Seeing Earth as another failure, Dusk decides that it is time for her to move on. As she prepares for takeoff, she encounters a stranger, and is shocked that he understands her language. The stranger takes Dusk on a quick trip around the world and shows her the League's efforts to keep hope alive. Dusk doubts that there is any hope left for the world. Eventually, the stranger disappears and Dusk is left alone in an alleyway. She is found by a small group of people and, thinking they are going to attack her again, prepares to defend herself. To her surprise, the group offer to take her to a shelter where she will be safe. This act of kindness gives her hope for Earth.

Meanwhile, scientists have realized that the Sun is losing energy, but not mass, to the Sun-Eater. This will cause the Sun to go nova and the explosion will catapult the Sun-Eater into another solar system, where it will consume another sun. The assembled heroes construct a technological means of destroying the Sun-Eater. Lex Luthor angrily bows out of piloting the ship needed, revealing that he was in it simply to save himself. This prompts Superman to volunteer in the hope that his powers will be restored by the solar surge as the Sun is restored. Ferro Lad steals the ship, only to be shunted back to Earth by Hal Jordan, the former Green Lantern then known as Parallax. Parallax sacrifices himself to absorb the Sun-Eater and reignite the Sun. The League watches in astonishment and Dusk says she no longer believes that anything is impossible.
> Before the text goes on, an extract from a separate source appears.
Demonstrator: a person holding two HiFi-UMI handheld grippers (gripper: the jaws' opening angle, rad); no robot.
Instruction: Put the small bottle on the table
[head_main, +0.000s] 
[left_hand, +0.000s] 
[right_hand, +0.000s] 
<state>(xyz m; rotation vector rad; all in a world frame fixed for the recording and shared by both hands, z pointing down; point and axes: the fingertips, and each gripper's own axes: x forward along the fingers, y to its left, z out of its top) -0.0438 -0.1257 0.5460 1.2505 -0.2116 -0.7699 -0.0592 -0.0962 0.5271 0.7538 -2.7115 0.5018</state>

==Key events and aftermath==
- The Final Night culminates in the death of Hal Jordan and is the first in a series of storylines that eventually redeem him for his actions as Parallax in Emerald Twilight and Zero Hour: Crisis in Time!. Jordan returned in the 1999 crossover storyline Day of Judgment, in which his soul became a host for the Spectre. Jordan was later resurrected and reinstated as a Green Lantern in the 2004 series Green Lantern: Rebirth.
- Starfire's recently settled home world of New Tamaran is destroyed. Though Starfire survives the cataclysm, her sister Blackfire is presumed dead until the 2005 storyline Rann-Thanagar War. The destruction of Tamaran prompts Starfire to return to Earth and rejoin the Teen Titans.
- Superman remains powerless after the Sun is re-ignited. This plotline continues throughout the Superman comics as his body converts into a being of pure energy and he develops new, energy-based powers requiring a specialized containment suit to maintain control of them and stay alive.
- In a later flashback to The Final Night occurring in the final page of Green Arrow (vol. 2) #137 (Oct. 1998), it is revealed that, prior to sacrificing his life, Hal Jordan had used his power as Parallax to resurrect his longtime friend Green Arrow, who was killed off in his own series in 1995.

==Reading order==
The Final Night was primarily self-contained to a weekly four-issue limited series, with a number of tie-in issues reflecting the impacts of the storyline across the DC Universe in different characters' ongoing series. A special eight-page black-and-white preview solicitation was released prior to the first issue starring Starfire, which introduced Dusk and detailed the Sun-Eater's destruction of New Tamaran prior to traveling to Earth's solar system. A special tie-in one-shot starring Hal Jordan, Parallax: Emerald Night #1, was released between The Final Night #3 and #4, which told the events leading to Jordan's appearance in The Final Night #4. Both the Parallax one-shot and the fully colored preview story were later reprinted in the Final Night collected edition, along with the central miniseries.

Week Zero

The Final Night Preview

Week One

The Final Night #1

The Power of Shazam! #20

Sovereign Seven #16

Superman (vol. 2) #117

Week Two

The Final Night #2

The Adventures of Superman #540

Batman #536

Green Arrow (vol. 2) #114

Supergirl (vol. 2) #3

Week Three

The Final Night #3

Action Comics #727

Aquaman (vol. 4) #26

Detective Comics #703

Superboy (vol. 3) #33

Week Four

Parallax: Emerald Night #1

The Flash (vol. 2) #119

Hitman #8

Legion of Super-Heroes (vol. 4) #86

Robin (vol. 4) #35

The Spectre (vol. 3) #47

Superman: The Man of Steel #62

Takion #6

Week Five

The Final Night #4

Green Lantern (vol. 3) #81 (epilogue)

==Awards==
The story earned the most votes for the Comics Buyer's Guide Fan Awards for Favorite Comic-Book Story and Favorite Limited Series for 1997.